The first line of the data below and every line after it, through the one with "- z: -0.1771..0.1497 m", must be transcribed without change.

───── Information provided ─────

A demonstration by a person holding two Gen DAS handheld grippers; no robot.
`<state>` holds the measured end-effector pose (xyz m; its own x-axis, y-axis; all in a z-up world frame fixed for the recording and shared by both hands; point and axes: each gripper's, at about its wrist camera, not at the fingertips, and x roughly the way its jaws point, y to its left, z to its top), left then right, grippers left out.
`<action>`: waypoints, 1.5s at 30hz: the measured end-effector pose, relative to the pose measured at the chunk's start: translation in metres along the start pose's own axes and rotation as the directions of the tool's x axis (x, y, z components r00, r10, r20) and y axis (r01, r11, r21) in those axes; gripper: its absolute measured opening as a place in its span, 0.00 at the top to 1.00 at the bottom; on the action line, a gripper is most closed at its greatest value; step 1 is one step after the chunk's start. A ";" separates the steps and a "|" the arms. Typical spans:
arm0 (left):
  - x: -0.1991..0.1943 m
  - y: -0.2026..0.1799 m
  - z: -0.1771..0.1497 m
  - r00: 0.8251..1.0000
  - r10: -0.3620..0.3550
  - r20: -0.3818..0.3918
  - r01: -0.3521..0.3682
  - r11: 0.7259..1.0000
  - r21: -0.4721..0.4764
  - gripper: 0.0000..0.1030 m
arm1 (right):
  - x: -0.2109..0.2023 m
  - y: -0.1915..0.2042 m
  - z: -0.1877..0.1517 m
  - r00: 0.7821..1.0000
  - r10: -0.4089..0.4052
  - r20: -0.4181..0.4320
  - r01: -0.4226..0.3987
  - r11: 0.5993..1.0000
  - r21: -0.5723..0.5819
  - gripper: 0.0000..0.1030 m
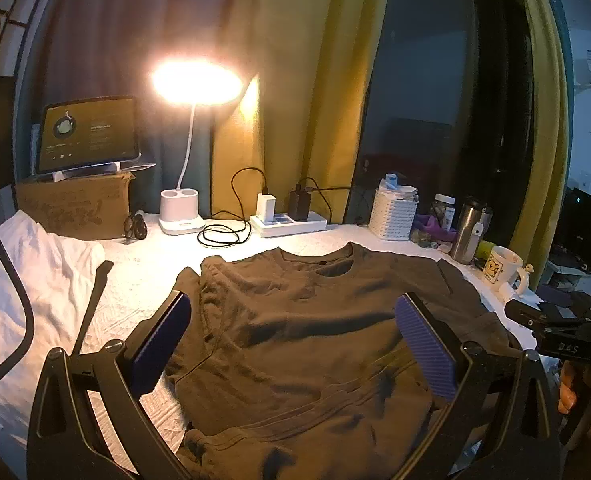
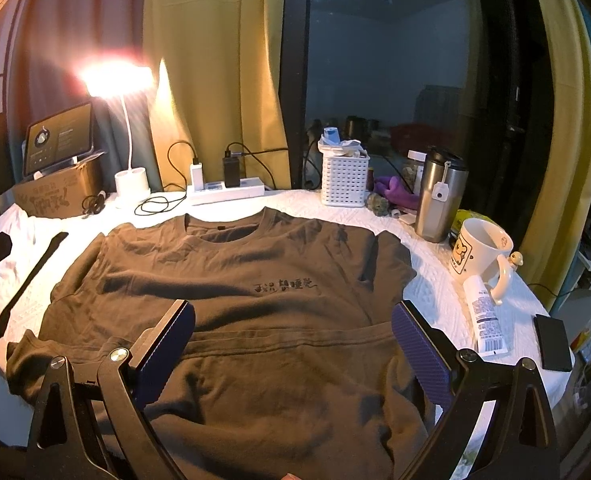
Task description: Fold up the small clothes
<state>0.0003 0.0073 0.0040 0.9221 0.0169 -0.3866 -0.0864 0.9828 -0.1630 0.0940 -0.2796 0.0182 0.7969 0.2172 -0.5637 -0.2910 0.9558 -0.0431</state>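
Note:
A dark brown T-shirt [image 1: 311,344] lies spread flat on the white quilted cover, collar toward the far side, with small dark lettering on its chest [image 2: 285,286]. Its lower part is folded up across the body, leaving a hem line [image 2: 287,340] running side to side. My left gripper [image 1: 293,306] hovers open over the shirt's left half, nothing between its blue pads. My right gripper [image 2: 293,314] hovers open over the shirt's [image 2: 255,272] lower middle, also holding nothing. The right gripper's body shows at the right edge of the left wrist view, with fingers of a hand below it.
A lit desk lamp [image 1: 193,84], tablet [image 1: 89,136] on a cardboard box, power strip [image 1: 287,222] with chargers and cables line the far side. A white basket [image 2: 345,180], steel tumbler [image 2: 439,196], mug [image 2: 479,250], tube [image 2: 485,320] and black phone [image 2: 553,342] stand right. White cloth [image 1: 27,276] is bunched left.

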 end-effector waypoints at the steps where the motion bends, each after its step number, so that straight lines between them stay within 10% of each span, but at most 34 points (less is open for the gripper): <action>1: 0.000 0.001 -0.001 1.000 0.002 0.000 -0.002 1.000 -0.001 0.02 | 0.001 0.001 0.000 1.000 0.000 0.000 0.000 1.000 -0.001 0.04; 45: 0.040 -0.005 0.006 0.996 0.022 -0.081 -0.021 1.000 0.015 0.02 | 0.041 -0.010 0.003 0.997 -0.008 -0.070 0.010 1.000 0.020 0.04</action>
<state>0.0400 0.0039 -0.0056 0.8865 0.0239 -0.4621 -0.1001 0.9849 -0.1412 0.1307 -0.2800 -0.0019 0.7600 0.1948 -0.6201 -0.2724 0.9616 -0.0318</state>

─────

The completed task →
A demonstration by a person holding two Gen DAS handheld grippers; no robot.
`<state>` holds the measured end-effector pose (xyz m; its own x-axis, y-axis; all in a z-up world frame fixed for the recording and shared by both hands; point and axes: each gripper's, at about its wrist camera, not at the fingertips, and x roughly the way its jaws point, y to its left, z to its top), left then right, grippers left out.
`<action>`: waypoints, 1.5s at 30hz: the measured end-effector pose, relative to the pose measured at the chunk's start: translation in metres along the start pose's own axes and rotation as the directions of the tool's x axis (x, y, z components r00, r10, r20) and y axis (r01, r11, r21) in those axes; gripper: its absolute measured opening as a place in its span, 0.00 at the top to 1.00 at the bottom; on the action line, a gripper is most closed at its greatest value; step 1 is one step after the chunk's start. A ";" separates the steps and a "|" the arms. Typical spans:
arm0 (left):
  - x: -0.1991..0.1943 m
  - y: -0.2026..0.1799 m
  - z: -0.1771..0.1497 m

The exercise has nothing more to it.